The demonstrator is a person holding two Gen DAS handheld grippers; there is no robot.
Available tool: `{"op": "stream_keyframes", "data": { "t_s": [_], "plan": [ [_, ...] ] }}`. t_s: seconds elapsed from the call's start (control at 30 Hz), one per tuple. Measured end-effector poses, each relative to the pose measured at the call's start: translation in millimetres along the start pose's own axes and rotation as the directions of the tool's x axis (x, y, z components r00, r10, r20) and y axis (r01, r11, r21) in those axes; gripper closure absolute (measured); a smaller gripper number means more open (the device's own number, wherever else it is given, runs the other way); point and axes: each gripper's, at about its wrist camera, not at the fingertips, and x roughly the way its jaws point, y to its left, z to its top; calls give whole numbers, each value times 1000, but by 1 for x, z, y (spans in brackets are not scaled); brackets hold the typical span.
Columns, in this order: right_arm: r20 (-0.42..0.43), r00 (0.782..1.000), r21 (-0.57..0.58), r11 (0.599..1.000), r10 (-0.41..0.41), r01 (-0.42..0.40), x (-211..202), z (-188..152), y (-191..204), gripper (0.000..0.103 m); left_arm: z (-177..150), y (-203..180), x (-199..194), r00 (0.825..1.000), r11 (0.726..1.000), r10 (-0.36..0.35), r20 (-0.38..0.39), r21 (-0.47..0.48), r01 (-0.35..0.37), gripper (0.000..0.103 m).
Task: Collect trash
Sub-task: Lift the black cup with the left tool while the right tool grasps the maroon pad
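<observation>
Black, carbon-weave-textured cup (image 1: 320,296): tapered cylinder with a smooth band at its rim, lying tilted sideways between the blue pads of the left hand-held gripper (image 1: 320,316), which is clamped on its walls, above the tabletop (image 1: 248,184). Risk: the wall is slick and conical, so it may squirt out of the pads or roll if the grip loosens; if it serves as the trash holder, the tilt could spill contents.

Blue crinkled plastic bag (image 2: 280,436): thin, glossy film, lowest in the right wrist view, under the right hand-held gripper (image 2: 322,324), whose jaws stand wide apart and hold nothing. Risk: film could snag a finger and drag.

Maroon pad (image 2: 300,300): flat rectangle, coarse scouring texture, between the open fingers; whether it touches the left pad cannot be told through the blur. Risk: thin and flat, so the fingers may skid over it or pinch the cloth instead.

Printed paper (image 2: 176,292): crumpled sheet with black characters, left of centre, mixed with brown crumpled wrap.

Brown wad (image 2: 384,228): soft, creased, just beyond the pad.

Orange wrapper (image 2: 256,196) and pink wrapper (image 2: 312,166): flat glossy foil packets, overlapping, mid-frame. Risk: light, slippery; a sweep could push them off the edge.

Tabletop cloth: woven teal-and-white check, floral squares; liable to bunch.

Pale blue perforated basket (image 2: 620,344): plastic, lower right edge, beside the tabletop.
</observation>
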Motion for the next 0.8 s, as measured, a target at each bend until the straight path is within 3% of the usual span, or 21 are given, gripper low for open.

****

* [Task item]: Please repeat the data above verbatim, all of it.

* [Result of this exercise]:
The demonstrator is a person holding two Gen DAS handheld grippers; there is no robot.
Available tool: `{"op": "stream_keyframes", "data": { "t_s": [_], "plan": [ [_, ...] ] }}`. t_s: seconds elapsed from the call's start (control at 30 Hz), one per tuple. Measured end-effector poses, each relative to the pose measured at the call's start: translation in millimetres along the start pose's own axes and rotation as the directions of the tool's x axis (x, y, z components r00, r10, r20) and y axis (r01, r11, r21) in those axes; gripper closure absolute (measured); a smaller gripper number means more open (the device's own number, wherever else it is given, runs the other way); point and axes: each gripper's, at about its wrist camera, not at the fingertips, and x roughly the way its jaws point, y to its left, z to its top; calls give whole numbers, each value times 1000, but by 1 for x, z, y (spans in brackets are not scaled); brackets hold the typical span.
Columns, in this order: right_arm: r20 (-0.42..0.43), r00 (0.782..1.000), r21 (-0.57..0.58), r11 (0.599..1.000), r10 (-0.41..0.41), r01 (-0.42..0.40), x (-211..202), z (-188..152), y (-191..204), gripper (0.000..0.103 m); left_arm: z (-177..150), y (-203..180), x (-199..194), r00 (0.825..1.000), r11 (0.726..1.000), r10 (-0.36..0.35), r20 (-0.38..0.39), r21 (-0.47..0.48), r01 (-0.35..0.37), gripper (0.000..0.103 m).
Task: Collect trash
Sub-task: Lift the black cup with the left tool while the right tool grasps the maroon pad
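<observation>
Black, carbon-weave-textured cup (image 1: 320,296): tapered cylinder with a smooth band at its rim, lying tilted sideways between the blue pads of the left hand-held gripper (image 1: 320,316), which is clamped on its walls, above the tabletop (image 1: 248,184). Risk: the wall is slick and conical, so it may squirt out of the pads or roll if the grip loosens; if it serves as the trash holder, the tilt could spill contents.

Blue crinkled plastic bag (image 2: 280,436): thin, glossy film, lowest in the right wrist view, under the right hand-held gripper (image 2: 322,324), whose jaws stand wide apart and hold nothing. Risk: film could snag a finger and drag.

Maroon pad (image 2: 300,300): flat rectangle, coarse scouring texture, between the open fingers; whether it touches the left pad cannot be told through the blur. Risk: thin and flat, so the fingers may skid over it or pinch the cloth instead.

Printed paper (image 2: 176,292): crumpled sheet with black characters, left of centre, mixed with brown crumpled wrap.

Brown wad (image 2: 384,228): soft, creased, just beyond the pad.

Orange wrapper (image 2: 256,196) and pink wrapper (image 2: 312,166): flat glossy foil packets, overlapping, mid-frame. Risk: light, slippery; a sweep could push them off the edge.

Tabletop cloth: woven teal-and-white check, floral squares; liable to bunch.

Pale blue perforated basket (image 2: 620,344): plastic, lower right edge, beside the tabletop.
</observation>
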Motion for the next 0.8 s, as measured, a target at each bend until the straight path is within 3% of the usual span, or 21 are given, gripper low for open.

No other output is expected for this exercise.